[[ Supplied information, beginning ]]
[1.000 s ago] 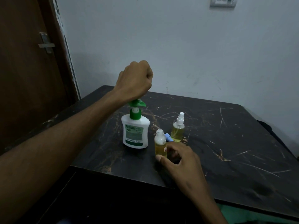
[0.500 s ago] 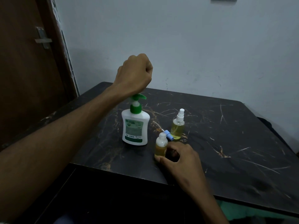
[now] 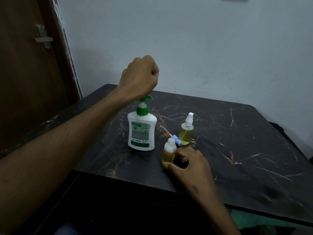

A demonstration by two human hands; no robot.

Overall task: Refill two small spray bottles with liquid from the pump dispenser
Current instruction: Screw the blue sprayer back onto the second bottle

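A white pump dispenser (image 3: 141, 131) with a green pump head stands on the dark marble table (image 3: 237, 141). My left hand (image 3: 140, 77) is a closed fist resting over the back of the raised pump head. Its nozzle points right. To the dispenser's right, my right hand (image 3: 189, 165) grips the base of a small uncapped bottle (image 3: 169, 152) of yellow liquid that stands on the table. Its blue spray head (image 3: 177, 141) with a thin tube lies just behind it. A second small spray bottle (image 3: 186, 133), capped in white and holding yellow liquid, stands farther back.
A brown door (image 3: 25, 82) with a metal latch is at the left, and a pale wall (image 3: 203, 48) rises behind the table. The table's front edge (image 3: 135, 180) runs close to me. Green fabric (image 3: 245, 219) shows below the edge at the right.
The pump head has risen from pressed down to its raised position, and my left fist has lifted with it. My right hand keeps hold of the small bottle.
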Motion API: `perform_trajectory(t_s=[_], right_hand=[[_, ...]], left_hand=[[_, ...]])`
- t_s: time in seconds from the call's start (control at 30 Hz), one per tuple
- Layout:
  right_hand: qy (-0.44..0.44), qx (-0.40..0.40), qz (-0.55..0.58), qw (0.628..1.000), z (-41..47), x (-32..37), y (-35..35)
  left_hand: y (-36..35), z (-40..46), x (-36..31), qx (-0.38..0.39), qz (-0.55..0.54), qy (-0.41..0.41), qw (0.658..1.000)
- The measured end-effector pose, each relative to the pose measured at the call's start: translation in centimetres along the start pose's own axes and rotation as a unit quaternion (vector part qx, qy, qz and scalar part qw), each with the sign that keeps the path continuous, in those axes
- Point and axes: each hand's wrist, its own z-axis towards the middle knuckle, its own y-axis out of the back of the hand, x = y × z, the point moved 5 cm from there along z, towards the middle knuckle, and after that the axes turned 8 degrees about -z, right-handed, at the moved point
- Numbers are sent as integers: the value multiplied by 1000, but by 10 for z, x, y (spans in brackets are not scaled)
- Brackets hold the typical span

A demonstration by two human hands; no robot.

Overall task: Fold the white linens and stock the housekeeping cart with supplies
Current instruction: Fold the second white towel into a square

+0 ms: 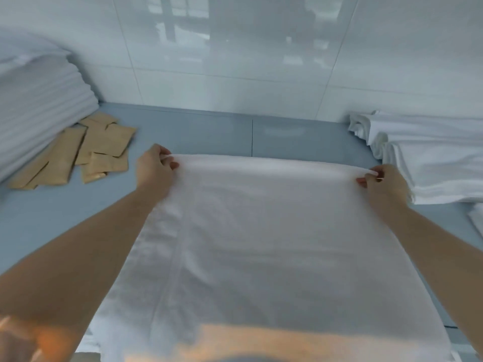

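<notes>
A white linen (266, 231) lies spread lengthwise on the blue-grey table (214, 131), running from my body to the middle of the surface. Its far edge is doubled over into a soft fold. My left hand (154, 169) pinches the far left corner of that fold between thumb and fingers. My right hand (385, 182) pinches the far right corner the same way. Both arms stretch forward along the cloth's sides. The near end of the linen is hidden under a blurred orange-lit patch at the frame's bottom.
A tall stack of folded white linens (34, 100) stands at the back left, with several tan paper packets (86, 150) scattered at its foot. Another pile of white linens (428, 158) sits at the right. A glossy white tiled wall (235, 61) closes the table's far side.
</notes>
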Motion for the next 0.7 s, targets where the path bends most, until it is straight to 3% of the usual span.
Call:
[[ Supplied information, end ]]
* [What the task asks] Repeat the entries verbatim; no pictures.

* [Solved problem]
[1.000 s ago] 
[0.500 s ago] 
[now] 

A demonstration by two human hands; no robot.

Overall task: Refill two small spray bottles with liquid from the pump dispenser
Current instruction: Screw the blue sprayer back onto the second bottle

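A white pump dispenser (image 3: 141, 131) with a green pump head stands on the dark marble table (image 3: 237, 141). My left hand (image 3: 140, 77) is a closed fist resting over the back of the raised pump head. Its nozzle points right. To the dispenser's right, my right hand (image 3: 189, 165) grips the base of a small uncapped bottle (image 3: 169, 152) of yellow liquid that stands on the table. Its blue spray head (image 3: 177, 141) with a thin tube lies just behind it. A second small spray bottle (image 3: 186, 133), capped in white and holding yellow liquid, stands farther back.
A brown door (image 3: 25, 82) with a metal latch is at the left, and a pale wall (image 3: 203, 48) rises behind the table. The table's front edge (image 3: 135, 180) runs close to me. Green fabric (image 3: 245, 219) shows below the edge at the right.
The pump head has risen from pressed down to its raised position, and my left fist has lifted with it. My right hand keeps hold of the small bottle.
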Motion API: `perform_trajectory(t_s=[_], right_hand=[[_, ...]], left_hand=[[_, ...]])`
- t_s: time in seconds from the call's start (control at 30 Hz), one per tuple
- Layout:
  right_hand: qy (-0.44..0.44), qx (-0.40..0.40), qz (-0.55..0.58), qw (0.628..1.000), z (-41..47), x (-32..37), y (-35..35)
  left_hand: y (-36..35), z (-40..46), x (-36..31), qx (-0.38..0.39), qz (-0.55..0.54), qy (-0.41..0.41), qw (0.658..1.000)
- The measured end-effector pose, each relative to the pose measured at the call's start: translation in centimetres along the start pose's own axes and rotation as a unit quaternion (vector part qx, qy, qz and scalar part qw), each with the sign that keeps the path continuous, in those axes
- Point and axes: each hand's wrist, its own z-axis towards the middle knuckle, its own y-axis out of the back of the hand, x = y × z, the point moved 5 cm from there along z, towards the middle knuckle, and after that the axes turned 8 degrees about -z, right-handed, at the moved point
- Numbers are sent as integers: the value multiplied by 1000, but by 10 for z, x, y (spans in brackets are not scaled)
- Brackets hold the typical span

A demonstration by two human hands; no robot.

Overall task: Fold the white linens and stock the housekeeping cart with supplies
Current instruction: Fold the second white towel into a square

+0 ms: 

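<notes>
A white linen (266, 231) lies spread lengthwise on the blue-grey table (214, 131), running from my body to the middle of the surface. Its far edge is doubled over into a soft fold. My left hand (154, 169) pinches the far left corner of that fold between thumb and fingers. My right hand (385, 182) pinches the far right corner the same way. Both arms stretch forward along the cloth's sides. The near end of the linen is hidden under a blurred orange-lit patch at the frame's bottom.
A tall stack of folded white linens (34, 100) stands at the back left, with several tan paper packets (86, 150) scattered at its foot. Another pile of white linens (428, 158) sits at the right. A glossy white tiled wall (235, 61) closes the table's far side.
</notes>
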Motion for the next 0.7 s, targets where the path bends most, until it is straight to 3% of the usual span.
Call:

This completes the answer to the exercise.